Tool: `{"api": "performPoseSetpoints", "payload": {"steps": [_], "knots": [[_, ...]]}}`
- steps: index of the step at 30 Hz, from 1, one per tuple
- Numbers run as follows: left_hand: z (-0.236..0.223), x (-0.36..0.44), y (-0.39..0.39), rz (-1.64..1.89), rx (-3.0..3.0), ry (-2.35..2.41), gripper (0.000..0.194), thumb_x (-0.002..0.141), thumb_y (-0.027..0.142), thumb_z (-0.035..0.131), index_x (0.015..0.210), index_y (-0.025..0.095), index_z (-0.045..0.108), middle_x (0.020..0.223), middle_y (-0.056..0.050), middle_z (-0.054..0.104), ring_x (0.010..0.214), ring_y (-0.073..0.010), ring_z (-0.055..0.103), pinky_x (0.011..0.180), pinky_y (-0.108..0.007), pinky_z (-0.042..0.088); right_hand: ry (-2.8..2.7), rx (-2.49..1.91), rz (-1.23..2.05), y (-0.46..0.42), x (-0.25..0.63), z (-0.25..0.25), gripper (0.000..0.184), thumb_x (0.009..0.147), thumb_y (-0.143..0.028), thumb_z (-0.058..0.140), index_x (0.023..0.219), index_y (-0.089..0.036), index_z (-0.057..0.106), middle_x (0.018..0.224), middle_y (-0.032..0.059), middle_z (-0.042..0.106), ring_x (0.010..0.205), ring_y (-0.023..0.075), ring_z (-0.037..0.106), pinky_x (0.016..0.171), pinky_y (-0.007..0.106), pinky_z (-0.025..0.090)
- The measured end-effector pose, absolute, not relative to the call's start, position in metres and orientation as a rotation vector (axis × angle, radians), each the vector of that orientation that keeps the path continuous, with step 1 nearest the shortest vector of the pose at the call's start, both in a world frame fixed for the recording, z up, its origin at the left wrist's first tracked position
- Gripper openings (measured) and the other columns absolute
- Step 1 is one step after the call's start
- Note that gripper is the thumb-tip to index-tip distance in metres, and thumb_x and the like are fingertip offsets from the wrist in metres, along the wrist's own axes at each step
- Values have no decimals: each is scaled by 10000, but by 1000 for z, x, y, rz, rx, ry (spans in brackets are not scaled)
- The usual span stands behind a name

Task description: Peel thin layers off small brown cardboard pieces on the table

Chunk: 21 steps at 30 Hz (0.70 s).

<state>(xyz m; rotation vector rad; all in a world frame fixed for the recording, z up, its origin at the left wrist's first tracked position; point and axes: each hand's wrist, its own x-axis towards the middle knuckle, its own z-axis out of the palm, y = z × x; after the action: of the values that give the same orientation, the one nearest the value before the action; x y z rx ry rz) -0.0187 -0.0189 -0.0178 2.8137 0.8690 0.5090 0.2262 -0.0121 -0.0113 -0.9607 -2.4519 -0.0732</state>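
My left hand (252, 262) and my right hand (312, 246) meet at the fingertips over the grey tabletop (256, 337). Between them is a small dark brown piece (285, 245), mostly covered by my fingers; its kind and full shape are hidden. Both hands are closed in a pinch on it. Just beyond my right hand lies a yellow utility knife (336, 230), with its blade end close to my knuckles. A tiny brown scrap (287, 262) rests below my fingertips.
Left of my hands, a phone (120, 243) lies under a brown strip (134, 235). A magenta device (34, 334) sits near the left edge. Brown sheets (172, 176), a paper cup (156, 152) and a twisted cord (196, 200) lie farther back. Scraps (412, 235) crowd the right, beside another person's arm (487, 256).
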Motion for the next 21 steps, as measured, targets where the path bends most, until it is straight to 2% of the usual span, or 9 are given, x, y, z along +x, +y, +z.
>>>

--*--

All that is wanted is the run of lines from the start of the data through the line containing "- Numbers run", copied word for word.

Tool: `{"api": "performPoseSetpoints", "payload": {"steps": [_], "knots": [[_, ...]]}}`
- steps: index of the step at 30 Hz, from 1, one per tuple
- Numbers run as follows: left_hand: z (-0.236..0.223), x (-0.36..0.44), y (-0.39..0.39), rz (-1.64..1.89), rx (-3.0..3.0), ry (-2.35..2.41), gripper (0.000..0.194), thumb_x (-0.002..0.141), thumb_y (-0.027..0.142), thumb_z (-0.035..0.131), index_x (0.015..0.210), index_y (-0.025..0.095), index_z (-0.045..0.108), middle_x (0.020..0.223), middle_y (-0.056..0.050), middle_z (-0.054..0.104), ring_x (0.010..0.214), ring_y (-0.073..0.010), ring_z (-0.055..0.103), pinky_x (0.011..0.180), pinky_y (-0.108..0.007), pinky_z (-0.042..0.088); right_hand: ry (-2.8..2.7), rx (-2.49..1.91), rz (-1.23..2.05), y (-0.46..0.42), x (-0.25..0.63), z (-0.25..0.25), gripper (0.000..0.184), thumb_x (0.009..0.147), thumb_y (-0.143..0.028), thumb_z (-0.058..0.140), index_x (0.023..0.219), index_y (-0.089..0.036), index_z (-0.057..0.106), middle_x (0.018..0.224), middle_y (-0.032..0.059), middle_z (-0.042..0.106), ring_x (0.010..0.205), ring_y (-0.023..0.075), ring_z (-0.037..0.106), pinky_x (0.016..0.171), pinky_y (-0.007..0.106), pinky_z (-0.025..0.090)

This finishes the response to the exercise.